[WHAT NEEDS TO BE DONE]
When the material ends, stop; until then, set down every line exactly.

[GIVEN MATERIAL]
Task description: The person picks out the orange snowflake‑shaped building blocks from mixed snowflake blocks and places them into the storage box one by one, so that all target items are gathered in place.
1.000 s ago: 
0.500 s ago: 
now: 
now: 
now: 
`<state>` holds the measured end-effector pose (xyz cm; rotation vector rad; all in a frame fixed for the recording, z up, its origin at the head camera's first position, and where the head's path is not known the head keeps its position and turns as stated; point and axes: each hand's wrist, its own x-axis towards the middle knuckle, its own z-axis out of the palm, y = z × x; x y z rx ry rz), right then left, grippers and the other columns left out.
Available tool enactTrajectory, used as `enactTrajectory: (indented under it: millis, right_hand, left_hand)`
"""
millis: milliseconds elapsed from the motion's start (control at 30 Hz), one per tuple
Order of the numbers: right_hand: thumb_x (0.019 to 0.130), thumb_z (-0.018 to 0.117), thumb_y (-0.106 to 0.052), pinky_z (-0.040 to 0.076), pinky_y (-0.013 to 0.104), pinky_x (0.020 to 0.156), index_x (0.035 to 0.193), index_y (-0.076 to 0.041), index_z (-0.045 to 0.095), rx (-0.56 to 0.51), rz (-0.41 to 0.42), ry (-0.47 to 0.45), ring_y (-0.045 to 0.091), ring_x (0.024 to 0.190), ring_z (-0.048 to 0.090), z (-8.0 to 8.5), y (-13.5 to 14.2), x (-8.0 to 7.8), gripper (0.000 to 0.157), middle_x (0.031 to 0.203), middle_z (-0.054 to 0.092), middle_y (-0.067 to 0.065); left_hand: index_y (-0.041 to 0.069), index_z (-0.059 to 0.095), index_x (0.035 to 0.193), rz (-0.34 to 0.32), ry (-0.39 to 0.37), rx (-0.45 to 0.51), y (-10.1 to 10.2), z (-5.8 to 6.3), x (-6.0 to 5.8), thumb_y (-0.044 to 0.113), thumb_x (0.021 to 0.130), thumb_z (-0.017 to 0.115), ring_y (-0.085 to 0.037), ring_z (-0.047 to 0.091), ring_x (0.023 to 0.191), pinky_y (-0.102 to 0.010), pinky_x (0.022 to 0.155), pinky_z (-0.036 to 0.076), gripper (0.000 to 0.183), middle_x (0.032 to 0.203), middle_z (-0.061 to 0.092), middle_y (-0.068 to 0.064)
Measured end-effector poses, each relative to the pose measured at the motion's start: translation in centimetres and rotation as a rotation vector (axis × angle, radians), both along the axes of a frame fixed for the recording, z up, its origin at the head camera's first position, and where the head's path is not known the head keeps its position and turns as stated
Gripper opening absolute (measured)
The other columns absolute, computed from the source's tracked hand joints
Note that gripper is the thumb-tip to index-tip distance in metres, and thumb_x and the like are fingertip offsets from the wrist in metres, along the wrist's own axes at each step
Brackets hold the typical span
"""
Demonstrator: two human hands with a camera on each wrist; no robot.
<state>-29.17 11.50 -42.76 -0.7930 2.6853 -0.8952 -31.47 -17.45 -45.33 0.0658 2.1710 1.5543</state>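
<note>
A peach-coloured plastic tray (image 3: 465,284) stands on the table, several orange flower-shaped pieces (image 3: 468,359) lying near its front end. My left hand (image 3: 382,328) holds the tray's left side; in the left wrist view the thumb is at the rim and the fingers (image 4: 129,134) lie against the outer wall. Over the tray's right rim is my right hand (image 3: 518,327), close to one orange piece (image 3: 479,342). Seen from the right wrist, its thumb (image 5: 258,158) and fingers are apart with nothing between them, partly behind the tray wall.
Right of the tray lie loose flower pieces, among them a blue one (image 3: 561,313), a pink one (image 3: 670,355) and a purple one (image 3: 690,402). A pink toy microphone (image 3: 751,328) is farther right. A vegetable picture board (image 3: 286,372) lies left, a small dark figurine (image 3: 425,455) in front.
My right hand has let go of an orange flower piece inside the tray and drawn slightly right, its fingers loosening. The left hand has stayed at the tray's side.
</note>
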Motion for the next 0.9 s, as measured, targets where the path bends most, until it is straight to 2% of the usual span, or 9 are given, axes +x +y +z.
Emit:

[PROBLEM SOLUTION]
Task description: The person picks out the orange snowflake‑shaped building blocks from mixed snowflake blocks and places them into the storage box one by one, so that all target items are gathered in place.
1.000 s ago: 
0.500 s ago: 
now: 
now: 
now: 
`<state>` holds the measured end-effector pose (xyz cm; rotation vector rad; all in a frame fixed for the recording, z up, its origin at the head camera's first position, and where the head's path is not known the head keeps its position and turns as stated; point and axes: each hand's wrist, its own x-axis towards the middle knuckle, its own z-axis out of the palm, y = z × x; x y z rx ry rz), right then left, grippers and the other columns left out.
Available tool enactTrajectory, used as `enactTrajectory: (indented under it: millis, right_hand, left_hand)`
"""
millis: milliseconds elapsed from the motion's start (control at 30 Hz), one per tuple
Order of the numbers: right_hand: thumb_x (0.019 to 0.130), thumb_z (-0.018 to 0.117), thumb_y (-0.106 to 0.052), pinky_z (-0.040 to 0.076), pinky_y (-0.013 to 0.104), pinky_x (0.020 to 0.156), index_x (0.035 to 0.193), index_y (-0.076 to 0.041), index_z (-0.045 to 0.095), rx (-0.56 to 0.51), rz (-0.41 to 0.42), ry (-0.47 to 0.45), ring_y (-0.045 to 0.091), ring_x (0.024 to 0.190), ring_z (-0.048 to 0.090), z (-8.0 to 8.5), y (-13.5 to 14.2), x (-8.0 to 7.8), gripper (0.000 to 0.157), middle_x (0.031 to 0.203), middle_z (-0.054 to 0.092), middle_y (-0.067 to 0.065); left_hand: index_y (-0.041 to 0.069), index_z (-0.059 to 0.095), index_x (0.035 to 0.193), rz (-0.34 to 0.32), ry (-0.39 to 0.37), rx (-0.45 to 0.51), y (-10.1 to 10.2), z (-5.8 to 6.3), x (-6.0 to 5.8), thumb_y (-0.044 to 0.113), thumb_x (0.021 to 0.130), thumb_z (-0.017 to 0.115), ring_y (-0.085 to 0.037), ring_z (-0.047 to 0.091), ring_x (0.023 to 0.191), pinky_y (-0.102 to 0.010), pinky_x (0.022 to 0.155), pinky_z (-0.036 to 0.076), gripper (0.000 to 0.183), middle_x (0.032 to 0.203), middle_z (-0.061 to 0.092), middle_y (-0.068 to 0.064)
Measured end-effector poses, each relative to the pose measured at the motion's start: translation in centimetres and rotation as a rotation vector (axis × angle, radians), both along the axes of a frame fixed for the recording, z up, its origin at the head camera's first position, and where the head's path is not known the head keeps its position and turns as stated
Gripper opening absolute (measured)
The other columns absolute, computed from the source's tracked hand joints
Note that gripper is the thumb-tip to index-tip distance in metres, and thumb_x and the like are fingertip offsets from the wrist in metres, along the wrist's own axes at each step
Brackets hold the typical span
"""
Demonstrator: two human hands with a camera on each wrist; no robot.
<state>-29.17 11.50 -42.76 -0.7930 2.6853 -0.8952 -31.47 -17.45 -45.33 0.0658 2.1710 1.5543</state>
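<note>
A peach-coloured plastic tray (image 3: 465,284) stands on the table, several orange flower-shaped pieces (image 3: 468,359) lying near its front end. My left hand (image 3: 382,328) holds the tray's left side; in the left wrist view the thumb is at the rim and the fingers (image 4: 129,134) lie against the outer wall. Over the tray's right rim is my right hand (image 3: 518,327), close to one orange piece (image 3: 479,342). Seen from the right wrist, its thumb (image 5: 258,158) and fingers are apart with nothing between them, partly behind the tray wall.
Right of the tray lie loose flower pieces, among them a blue one (image 3: 561,313), a pink one (image 3: 670,355) and a purple one (image 3: 690,402). A pink toy microphone (image 3: 751,328) is farther right. A vegetable picture board (image 3: 286,372) lies left, a small dark figurine (image 3: 425,455) in front.
My right hand has let go of an orange flower piece inside the tray and drawn slightly right, its fingers loosening. The left hand has stayed at the tray's side.
</note>
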Motion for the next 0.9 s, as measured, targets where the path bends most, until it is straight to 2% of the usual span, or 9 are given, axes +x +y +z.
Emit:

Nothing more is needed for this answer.